# Information given

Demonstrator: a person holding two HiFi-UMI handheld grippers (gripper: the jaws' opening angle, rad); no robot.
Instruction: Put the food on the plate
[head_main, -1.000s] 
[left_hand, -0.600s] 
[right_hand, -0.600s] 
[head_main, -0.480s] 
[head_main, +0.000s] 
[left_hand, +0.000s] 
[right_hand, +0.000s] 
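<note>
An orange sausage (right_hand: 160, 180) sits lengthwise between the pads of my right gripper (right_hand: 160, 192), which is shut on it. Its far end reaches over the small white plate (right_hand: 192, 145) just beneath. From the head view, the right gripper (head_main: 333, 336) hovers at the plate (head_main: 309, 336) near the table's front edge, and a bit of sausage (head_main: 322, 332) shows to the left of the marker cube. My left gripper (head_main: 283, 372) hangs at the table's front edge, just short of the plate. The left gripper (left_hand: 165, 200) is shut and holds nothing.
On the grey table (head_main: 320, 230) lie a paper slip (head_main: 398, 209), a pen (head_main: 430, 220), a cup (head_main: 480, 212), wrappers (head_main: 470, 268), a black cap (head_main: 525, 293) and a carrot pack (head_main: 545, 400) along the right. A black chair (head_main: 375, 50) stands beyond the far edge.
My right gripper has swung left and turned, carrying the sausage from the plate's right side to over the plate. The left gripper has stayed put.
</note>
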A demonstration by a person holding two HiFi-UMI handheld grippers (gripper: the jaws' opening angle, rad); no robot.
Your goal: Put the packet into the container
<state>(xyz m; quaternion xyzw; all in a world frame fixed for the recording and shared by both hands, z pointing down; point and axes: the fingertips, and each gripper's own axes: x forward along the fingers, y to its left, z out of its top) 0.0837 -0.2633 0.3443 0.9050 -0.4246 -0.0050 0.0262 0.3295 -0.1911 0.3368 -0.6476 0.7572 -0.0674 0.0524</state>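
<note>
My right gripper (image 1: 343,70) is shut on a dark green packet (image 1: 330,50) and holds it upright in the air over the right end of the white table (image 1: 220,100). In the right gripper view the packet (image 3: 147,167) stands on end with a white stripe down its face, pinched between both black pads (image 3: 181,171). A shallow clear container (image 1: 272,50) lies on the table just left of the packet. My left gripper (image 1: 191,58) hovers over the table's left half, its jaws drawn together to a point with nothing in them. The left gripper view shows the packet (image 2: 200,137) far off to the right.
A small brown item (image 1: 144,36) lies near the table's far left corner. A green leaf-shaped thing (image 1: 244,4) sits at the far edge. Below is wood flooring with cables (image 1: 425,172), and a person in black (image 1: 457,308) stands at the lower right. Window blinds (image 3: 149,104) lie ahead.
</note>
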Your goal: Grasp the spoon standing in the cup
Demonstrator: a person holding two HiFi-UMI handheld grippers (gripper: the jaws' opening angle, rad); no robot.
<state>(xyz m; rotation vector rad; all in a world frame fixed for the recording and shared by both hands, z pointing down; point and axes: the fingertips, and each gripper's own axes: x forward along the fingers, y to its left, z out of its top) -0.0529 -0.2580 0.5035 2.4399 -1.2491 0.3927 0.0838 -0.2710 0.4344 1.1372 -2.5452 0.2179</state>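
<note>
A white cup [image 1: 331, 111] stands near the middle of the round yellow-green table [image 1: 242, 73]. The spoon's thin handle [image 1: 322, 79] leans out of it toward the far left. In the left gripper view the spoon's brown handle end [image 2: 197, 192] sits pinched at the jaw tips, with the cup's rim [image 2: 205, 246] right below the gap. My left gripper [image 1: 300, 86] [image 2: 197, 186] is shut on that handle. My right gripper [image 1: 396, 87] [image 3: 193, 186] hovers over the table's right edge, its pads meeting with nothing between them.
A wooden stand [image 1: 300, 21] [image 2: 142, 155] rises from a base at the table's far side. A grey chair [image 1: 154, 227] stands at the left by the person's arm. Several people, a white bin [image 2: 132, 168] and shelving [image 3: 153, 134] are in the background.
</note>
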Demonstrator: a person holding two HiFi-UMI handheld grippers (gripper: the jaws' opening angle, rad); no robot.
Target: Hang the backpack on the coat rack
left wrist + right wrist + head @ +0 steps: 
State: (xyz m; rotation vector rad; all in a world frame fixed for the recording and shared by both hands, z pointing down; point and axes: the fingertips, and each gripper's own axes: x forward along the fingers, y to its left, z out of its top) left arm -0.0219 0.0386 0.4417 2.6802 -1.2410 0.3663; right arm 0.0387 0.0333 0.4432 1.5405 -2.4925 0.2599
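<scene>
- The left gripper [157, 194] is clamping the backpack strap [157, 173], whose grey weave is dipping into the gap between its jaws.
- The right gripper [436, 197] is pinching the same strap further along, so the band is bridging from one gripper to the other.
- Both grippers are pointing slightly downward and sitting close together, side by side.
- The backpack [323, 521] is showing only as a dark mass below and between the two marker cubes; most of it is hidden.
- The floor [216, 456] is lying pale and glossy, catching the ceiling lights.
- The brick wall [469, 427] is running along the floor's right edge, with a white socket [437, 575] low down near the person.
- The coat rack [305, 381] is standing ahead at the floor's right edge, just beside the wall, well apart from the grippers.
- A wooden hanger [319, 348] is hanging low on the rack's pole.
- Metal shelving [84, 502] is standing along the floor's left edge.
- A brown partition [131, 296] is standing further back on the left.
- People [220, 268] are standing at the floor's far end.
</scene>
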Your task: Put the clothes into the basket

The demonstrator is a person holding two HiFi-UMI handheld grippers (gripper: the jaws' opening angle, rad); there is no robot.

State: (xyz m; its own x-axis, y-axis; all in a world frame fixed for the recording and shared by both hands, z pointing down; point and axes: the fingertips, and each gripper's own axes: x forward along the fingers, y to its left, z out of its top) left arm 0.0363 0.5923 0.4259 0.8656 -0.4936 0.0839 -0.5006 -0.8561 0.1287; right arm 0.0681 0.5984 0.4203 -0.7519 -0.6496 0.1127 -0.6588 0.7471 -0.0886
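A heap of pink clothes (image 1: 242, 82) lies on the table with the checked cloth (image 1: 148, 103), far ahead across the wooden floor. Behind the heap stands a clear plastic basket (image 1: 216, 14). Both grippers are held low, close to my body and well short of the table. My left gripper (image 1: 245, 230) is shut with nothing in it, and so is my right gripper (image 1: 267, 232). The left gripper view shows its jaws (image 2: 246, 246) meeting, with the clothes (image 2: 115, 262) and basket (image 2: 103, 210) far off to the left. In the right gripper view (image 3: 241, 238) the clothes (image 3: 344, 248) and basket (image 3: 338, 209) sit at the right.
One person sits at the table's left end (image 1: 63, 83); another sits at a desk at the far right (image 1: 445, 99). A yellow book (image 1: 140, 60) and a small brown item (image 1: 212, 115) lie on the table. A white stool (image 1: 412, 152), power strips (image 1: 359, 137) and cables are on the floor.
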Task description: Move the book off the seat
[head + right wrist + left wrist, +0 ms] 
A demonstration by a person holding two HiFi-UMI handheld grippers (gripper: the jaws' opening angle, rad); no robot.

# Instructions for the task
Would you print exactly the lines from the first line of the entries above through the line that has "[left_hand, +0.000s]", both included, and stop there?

# Completed exercise
Demonstrator: a person holding two HiFi-UMI handheld grippers (gripper: the jaws' opening angle, rad); no robot.
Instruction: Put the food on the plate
[head_main, -1.000s] 
[left_hand, -0.600s] 
[right_hand, -0.600s] 
[head_main, -0.480s] 
[head_main, +0.000s] 
[left_hand, +0.000s] 

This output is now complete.